Wes - thanks for the clarification around possibilities for having multiple
repositories within Arrow governance. I agree that having separate repos
increases burdens around integration testing and dependency  /release
management and having a monorepo makes those things much simpler.

I think it is worth digging more into this point from Andrew.

> 2. I think the arrow github project and the unified workflow process in
> particular is reaching its limits. Adding another cool, but non trivial
> project like Ballista will likely exacerbate the challenges even more.

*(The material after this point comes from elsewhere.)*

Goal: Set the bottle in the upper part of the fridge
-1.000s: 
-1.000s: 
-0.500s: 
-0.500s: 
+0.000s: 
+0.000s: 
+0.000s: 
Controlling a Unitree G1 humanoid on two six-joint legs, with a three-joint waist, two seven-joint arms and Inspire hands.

I do see that adding Ballista will increase the burden on current
DataFusion maintainers, and they may not be all that interested in Ballista
itself. Ballista would potentially bring along additional contributors as
well, increasing the burden of reviewing PRs in the short term (hopefully
at some point we would have additional committers that are motivated to
work on Ballista).

I would certainly try and handle most of the Ballista PR reviews to start
with until we reach a point where more people can do that, and this would
lead to me being more closely involved in DataFusion reviews as well.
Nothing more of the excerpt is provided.